The problem:
For every line in the entries that contains "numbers", show the whole line.

Provided records:
>>>>>
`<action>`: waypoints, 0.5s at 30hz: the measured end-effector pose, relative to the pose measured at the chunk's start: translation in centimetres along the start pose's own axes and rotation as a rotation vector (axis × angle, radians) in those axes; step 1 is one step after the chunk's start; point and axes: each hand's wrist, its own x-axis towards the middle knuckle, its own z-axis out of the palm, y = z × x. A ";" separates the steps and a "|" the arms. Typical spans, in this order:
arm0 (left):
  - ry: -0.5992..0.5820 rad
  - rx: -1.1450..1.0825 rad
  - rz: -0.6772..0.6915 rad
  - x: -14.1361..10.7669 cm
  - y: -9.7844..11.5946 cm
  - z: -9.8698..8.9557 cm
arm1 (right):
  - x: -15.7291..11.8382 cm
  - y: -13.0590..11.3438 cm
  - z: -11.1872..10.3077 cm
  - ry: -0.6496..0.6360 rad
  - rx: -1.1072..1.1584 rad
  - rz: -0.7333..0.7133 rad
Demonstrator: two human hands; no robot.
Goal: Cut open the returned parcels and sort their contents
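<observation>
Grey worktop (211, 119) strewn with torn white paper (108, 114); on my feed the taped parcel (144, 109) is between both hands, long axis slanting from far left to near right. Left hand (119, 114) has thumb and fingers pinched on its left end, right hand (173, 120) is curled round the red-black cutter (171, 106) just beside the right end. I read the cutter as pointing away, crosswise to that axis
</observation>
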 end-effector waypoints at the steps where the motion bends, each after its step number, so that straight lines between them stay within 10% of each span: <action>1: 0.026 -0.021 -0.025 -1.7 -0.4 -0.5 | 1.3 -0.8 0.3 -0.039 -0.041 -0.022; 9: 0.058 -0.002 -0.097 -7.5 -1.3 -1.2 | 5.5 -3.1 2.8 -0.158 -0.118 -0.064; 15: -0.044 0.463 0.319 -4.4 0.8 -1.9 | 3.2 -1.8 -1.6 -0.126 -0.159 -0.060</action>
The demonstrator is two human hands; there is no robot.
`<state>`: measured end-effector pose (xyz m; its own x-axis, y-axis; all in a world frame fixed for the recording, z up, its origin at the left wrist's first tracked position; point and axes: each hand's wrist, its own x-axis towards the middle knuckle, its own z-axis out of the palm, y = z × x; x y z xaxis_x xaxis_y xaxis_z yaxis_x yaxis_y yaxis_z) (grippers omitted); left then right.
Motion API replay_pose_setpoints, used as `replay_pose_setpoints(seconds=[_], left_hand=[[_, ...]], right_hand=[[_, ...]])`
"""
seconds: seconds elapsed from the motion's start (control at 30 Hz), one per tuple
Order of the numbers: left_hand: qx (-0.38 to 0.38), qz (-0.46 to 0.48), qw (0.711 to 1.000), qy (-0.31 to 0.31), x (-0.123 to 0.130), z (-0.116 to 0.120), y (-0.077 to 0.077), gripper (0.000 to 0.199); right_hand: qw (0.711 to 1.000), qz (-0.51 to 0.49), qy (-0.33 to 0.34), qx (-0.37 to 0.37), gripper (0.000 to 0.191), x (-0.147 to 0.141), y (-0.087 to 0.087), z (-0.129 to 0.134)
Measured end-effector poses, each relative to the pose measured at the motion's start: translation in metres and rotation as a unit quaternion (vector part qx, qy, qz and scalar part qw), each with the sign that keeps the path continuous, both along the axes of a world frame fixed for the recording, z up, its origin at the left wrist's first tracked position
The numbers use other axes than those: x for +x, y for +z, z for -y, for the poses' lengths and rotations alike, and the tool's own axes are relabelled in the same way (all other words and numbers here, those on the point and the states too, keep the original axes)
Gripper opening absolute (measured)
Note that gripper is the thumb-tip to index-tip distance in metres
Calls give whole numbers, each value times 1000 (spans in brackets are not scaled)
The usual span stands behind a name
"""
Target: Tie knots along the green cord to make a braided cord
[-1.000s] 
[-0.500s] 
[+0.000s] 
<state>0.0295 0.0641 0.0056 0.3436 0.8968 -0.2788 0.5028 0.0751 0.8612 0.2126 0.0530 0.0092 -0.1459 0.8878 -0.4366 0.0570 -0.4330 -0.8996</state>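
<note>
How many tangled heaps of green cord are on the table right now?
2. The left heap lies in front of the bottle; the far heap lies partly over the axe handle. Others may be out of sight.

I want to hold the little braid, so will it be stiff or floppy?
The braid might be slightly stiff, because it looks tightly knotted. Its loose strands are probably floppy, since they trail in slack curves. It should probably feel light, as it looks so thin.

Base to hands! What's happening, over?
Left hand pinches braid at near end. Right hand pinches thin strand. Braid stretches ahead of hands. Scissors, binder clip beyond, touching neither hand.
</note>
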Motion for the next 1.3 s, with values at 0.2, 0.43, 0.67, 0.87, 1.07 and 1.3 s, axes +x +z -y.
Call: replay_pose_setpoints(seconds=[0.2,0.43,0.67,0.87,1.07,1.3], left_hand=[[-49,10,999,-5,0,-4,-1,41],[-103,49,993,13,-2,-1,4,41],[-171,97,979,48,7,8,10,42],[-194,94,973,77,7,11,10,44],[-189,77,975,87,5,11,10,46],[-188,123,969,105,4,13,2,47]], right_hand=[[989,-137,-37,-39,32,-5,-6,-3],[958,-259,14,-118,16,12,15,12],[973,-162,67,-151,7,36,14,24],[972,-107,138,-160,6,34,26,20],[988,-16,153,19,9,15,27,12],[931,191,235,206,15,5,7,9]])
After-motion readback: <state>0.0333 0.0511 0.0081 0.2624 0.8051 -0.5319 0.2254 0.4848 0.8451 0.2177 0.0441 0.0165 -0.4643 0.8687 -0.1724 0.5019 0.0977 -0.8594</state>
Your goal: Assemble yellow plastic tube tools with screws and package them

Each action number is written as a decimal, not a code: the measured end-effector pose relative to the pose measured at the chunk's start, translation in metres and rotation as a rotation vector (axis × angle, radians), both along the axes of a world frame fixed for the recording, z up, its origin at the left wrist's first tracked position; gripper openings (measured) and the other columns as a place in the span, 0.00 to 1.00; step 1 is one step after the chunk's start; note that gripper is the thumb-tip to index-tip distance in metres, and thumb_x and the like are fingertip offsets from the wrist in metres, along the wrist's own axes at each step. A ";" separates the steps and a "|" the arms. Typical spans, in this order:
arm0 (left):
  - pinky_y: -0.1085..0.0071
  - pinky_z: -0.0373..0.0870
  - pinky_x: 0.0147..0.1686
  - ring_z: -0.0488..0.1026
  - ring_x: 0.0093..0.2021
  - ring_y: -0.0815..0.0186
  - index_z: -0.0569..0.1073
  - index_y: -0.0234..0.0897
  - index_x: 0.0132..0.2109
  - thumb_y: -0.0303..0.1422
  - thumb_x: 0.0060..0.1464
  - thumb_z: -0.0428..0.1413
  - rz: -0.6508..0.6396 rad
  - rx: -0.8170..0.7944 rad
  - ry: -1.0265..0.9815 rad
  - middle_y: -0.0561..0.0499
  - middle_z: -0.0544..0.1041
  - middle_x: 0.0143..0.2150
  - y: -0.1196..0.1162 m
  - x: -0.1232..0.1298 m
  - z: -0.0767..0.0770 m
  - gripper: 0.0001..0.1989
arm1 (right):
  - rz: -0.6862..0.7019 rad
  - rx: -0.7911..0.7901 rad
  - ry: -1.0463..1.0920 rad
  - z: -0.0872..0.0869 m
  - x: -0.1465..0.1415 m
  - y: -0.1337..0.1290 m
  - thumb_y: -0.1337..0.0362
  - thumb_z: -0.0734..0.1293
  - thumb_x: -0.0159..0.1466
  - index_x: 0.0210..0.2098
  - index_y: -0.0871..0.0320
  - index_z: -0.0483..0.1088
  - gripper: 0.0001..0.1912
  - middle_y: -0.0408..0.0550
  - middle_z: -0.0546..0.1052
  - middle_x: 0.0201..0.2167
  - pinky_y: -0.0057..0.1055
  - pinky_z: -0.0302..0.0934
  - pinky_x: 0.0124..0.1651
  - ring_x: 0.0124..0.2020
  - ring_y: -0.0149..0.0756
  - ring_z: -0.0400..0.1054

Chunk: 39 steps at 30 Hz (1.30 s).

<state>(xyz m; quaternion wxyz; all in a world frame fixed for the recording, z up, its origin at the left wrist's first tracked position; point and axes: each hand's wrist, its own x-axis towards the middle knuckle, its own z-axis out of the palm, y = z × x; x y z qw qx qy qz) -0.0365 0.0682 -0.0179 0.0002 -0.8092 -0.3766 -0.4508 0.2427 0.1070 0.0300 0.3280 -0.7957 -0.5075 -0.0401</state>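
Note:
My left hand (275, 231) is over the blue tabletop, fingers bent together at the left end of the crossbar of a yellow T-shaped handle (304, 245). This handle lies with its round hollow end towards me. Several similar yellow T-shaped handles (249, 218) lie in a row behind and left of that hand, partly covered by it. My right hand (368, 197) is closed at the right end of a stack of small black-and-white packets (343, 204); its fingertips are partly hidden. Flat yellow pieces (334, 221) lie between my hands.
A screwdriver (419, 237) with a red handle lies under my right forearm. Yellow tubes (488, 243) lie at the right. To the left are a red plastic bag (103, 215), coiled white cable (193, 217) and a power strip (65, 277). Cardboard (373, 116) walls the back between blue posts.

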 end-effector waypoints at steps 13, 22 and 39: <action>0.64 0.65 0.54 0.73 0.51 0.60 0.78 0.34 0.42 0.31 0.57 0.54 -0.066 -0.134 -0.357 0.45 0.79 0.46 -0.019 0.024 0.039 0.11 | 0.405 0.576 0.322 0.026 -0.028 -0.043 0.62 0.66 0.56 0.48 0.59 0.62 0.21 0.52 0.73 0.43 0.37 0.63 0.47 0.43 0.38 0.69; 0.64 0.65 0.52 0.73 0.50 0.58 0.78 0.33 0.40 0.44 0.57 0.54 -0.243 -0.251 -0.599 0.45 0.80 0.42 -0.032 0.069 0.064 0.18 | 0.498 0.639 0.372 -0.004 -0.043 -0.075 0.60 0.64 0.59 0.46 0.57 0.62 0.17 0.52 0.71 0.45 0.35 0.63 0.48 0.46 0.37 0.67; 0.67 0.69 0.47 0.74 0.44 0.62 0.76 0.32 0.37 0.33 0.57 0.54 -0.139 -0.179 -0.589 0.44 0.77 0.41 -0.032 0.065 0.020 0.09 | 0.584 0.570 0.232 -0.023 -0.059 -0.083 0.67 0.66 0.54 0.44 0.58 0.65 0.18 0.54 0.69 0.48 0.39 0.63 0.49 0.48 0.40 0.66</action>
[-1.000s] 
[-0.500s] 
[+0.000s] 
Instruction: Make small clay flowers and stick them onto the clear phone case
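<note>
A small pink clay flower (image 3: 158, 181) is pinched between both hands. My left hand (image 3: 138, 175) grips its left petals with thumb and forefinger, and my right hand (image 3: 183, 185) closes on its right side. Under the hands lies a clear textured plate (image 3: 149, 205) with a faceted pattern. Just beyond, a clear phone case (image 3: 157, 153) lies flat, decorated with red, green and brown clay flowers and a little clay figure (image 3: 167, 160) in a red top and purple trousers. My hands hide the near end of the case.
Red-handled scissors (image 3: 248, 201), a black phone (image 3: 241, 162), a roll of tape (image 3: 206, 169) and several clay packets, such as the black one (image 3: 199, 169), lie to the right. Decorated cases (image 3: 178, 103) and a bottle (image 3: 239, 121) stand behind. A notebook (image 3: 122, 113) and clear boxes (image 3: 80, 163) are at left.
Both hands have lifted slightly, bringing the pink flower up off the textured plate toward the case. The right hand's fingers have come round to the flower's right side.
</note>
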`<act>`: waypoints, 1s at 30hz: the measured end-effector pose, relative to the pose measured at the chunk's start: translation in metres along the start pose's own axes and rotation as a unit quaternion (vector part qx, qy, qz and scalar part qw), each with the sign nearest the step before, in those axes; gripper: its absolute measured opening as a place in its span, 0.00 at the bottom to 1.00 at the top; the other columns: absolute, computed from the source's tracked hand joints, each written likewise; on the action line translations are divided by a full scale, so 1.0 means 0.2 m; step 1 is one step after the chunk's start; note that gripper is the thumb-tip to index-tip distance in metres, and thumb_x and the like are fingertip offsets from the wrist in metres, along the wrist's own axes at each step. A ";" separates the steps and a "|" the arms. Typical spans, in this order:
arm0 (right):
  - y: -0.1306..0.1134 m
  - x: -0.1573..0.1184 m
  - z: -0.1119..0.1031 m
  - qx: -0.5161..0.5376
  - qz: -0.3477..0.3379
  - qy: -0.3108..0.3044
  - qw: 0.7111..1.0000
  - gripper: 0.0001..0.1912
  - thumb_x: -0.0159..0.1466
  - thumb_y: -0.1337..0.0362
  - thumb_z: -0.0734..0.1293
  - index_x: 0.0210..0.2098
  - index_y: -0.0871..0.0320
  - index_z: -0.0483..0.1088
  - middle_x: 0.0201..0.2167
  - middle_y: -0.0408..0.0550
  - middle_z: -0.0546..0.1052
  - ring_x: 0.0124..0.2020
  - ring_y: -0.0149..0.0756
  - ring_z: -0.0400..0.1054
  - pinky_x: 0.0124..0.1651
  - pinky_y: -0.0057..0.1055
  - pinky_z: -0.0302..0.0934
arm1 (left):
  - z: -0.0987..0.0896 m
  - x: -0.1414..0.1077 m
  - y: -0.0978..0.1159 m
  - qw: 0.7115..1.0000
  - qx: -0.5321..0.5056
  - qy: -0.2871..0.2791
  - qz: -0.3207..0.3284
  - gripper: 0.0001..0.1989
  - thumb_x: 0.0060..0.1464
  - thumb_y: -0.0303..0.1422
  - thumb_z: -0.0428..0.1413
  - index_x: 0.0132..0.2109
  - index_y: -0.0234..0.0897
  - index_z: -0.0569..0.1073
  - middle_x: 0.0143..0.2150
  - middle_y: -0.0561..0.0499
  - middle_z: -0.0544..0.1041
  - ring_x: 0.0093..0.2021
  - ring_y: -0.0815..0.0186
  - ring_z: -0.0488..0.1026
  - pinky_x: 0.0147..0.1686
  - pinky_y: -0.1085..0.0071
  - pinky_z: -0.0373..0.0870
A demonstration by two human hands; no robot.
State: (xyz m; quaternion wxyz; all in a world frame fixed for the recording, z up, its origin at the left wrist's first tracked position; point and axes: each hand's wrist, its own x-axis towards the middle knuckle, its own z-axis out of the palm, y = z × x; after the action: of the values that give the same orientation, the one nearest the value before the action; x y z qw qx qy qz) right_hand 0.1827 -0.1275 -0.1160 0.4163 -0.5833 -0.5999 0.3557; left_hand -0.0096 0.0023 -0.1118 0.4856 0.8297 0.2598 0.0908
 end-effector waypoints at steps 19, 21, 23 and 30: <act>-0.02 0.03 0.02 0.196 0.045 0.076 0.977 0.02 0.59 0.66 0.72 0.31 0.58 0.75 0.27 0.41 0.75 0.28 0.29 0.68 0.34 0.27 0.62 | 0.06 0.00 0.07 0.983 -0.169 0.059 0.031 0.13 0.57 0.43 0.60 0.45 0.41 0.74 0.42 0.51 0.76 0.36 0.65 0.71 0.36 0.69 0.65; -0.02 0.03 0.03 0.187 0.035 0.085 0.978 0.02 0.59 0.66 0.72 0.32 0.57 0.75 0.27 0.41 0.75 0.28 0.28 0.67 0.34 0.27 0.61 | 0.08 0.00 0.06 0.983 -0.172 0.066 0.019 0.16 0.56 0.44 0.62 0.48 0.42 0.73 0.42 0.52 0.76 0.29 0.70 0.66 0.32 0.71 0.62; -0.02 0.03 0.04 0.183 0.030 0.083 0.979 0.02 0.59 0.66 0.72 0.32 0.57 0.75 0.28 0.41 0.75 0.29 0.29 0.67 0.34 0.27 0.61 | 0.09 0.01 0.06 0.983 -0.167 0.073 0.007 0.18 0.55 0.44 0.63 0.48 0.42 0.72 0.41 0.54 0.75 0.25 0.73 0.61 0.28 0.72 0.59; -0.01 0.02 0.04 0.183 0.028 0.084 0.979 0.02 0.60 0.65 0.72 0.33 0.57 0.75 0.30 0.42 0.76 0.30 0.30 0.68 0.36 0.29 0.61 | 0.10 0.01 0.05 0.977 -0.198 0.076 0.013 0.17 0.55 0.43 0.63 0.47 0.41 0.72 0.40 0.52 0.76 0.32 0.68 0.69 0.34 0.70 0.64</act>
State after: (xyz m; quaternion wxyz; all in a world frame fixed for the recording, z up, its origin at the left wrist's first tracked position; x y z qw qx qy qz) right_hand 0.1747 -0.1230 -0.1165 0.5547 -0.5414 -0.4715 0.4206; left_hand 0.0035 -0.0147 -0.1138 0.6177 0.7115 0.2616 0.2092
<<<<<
The completed task:
Order of the numbers: left_hand: qx (-0.38 to 0.38), qz (-0.46 to 0.48), qw (0.711 to 1.000), qy (-0.31 to 0.31), x (-0.123 to 0.130), z (-0.116 to 0.120), y (-0.077 to 0.077), gripper (0.000 to 0.199); right_hand: qw (0.711 to 1.000), qz (-0.51 to 0.49), qy (-0.33 to 0.34), qx (-0.37 to 0.37), gripper (0.000 to 0.191), x (-0.147 to 0.141), y (-0.087 to 0.087), z (-0.129 to 0.134)
The numbers use other axes than those: x for +x, y for +z, z for -y, for the poses' lengths and rotations alike, and the tool's own axes are relabelled in the same way (all other words and numbers here, those on the point and the states too, keep the original axes)
Calls give whole numbers, each value times 1000 (spans in brackets are not scaled)

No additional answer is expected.